One of my big winners has been Aegon (AEG), a Dutch insurance company which derives most of its revenue and profit from its better known San Francisco based subsidiary, Transamerica Insurance. Man, has the "golden gate been wide open/and the sun come shining through" since I highlighted Aegon in Volume 99 of Risk/Reward on December 31, 2011. The common stock is up 33% since that date, and the preferred (AEF) has achieved double digit appreciation while carrying an 8+% dividend. On Friday, Aegon announced that it will reinstitute a common dividend (last paid in 2009) a fact which caused the stock to spike and which will give even more protection to the preferred yield. (Remember, preferred dividends must be paid before common dividends can be.) Indeed, the entire financial sector (which I also discussed in Vol 99) has done spectacularly. My several, high yielding preferred stock positions have rocked. That said, I believe some high yielders like NWpC, IDG and DUA "still have a lot of gas" and thus more room to appreciate.
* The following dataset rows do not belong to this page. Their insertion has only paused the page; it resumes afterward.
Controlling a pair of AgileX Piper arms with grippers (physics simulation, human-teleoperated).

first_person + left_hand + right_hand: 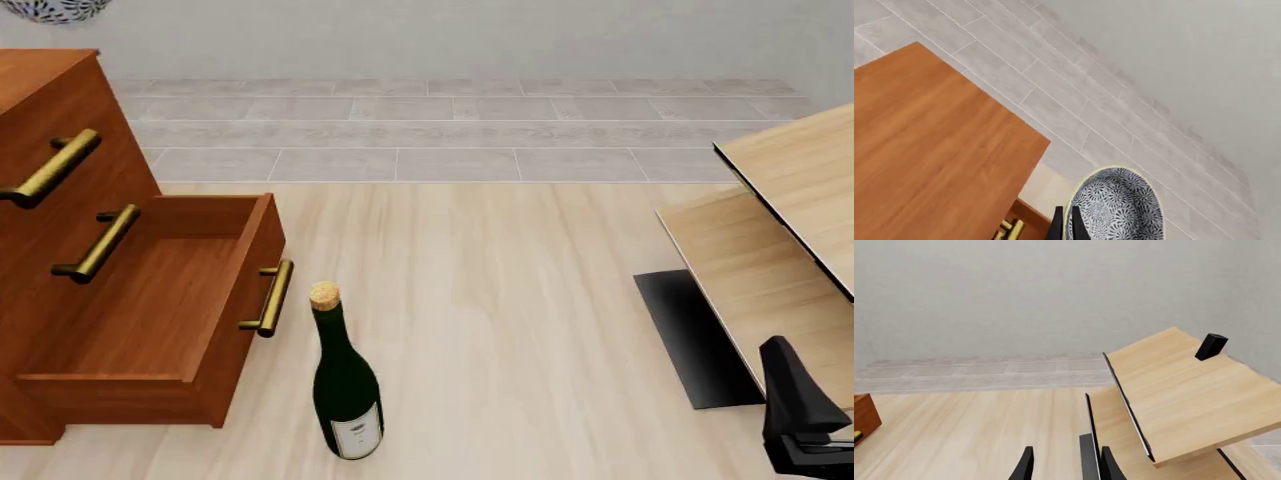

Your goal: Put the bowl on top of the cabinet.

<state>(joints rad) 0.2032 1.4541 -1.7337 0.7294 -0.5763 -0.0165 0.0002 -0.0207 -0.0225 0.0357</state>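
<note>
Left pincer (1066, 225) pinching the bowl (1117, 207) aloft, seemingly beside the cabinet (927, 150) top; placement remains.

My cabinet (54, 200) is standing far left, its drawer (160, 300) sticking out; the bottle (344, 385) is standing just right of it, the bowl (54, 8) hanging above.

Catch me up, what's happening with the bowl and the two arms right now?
The left gripper holds the speckled bowl by its rim, lifted high beside the cabinet top but not yet over it. In the front view only the bowl's underside peeks in at the upper edge. The cabinet has one drawer pulled open, and a wine bottle stands in front of it. The right gripper is open and idle near the pale wooden furniture.
</note>
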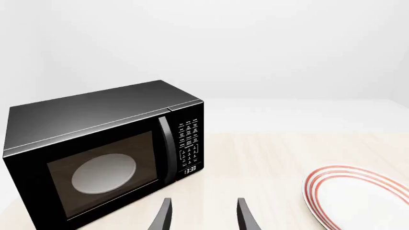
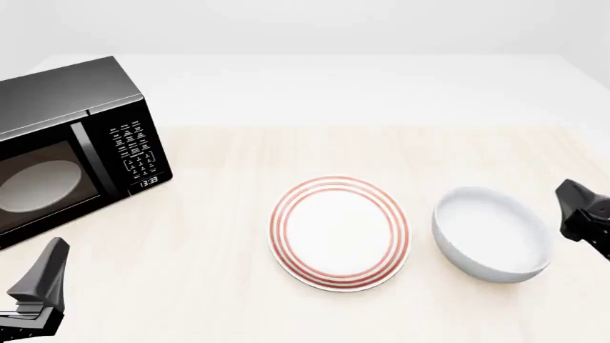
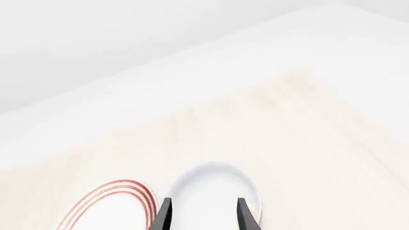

One reader asked for my reaction to The Taxman's--Yeah, the Taxman's (a/k/a President Obama) budget proposal to raise the tax on dividends to one's marginal rate--which at its highest is 39.6%. This is just another battle in the Class War--but one that will not get much of a rise or much of a tax raise either. Dividends are already taxed at 50%: 35% at the corporate level before distribution and 15% once received by the shareholder. The Taxman's proposal raises the rate as high as 75%: 35% at the corporate level and 39.6% at the shareholder level. Why has there not been more protest? First, understand that 70% of all dividend paying stock is owned by entities that do not pay taxes at all (e.g. pension funds, 401k's etc.), and these entities don't care a whit about the tax rate at the shareholder level. Second, many corporations do not like to pay dividends (e.g. Apple), preferring to reinvest that cash at the corporate level or to embark on stock buy backs which are taxed as capital gains. And third, the stock market has already anticipated The Taxman's move, a fact which is reflected in the plethora of "tax pass through" structures (they pay no tax at the corporate level) now available to high yield hunters (like me): to wit; real estate investment trusts, oil trusts, master limited partnerships and business development companies. Indeed, The Taxman's proposal, like many from his predecessors, seems aimed to harm only one person--me. But, fret not, Dear Readers. I am nimble. I will adjust, and I will prosper.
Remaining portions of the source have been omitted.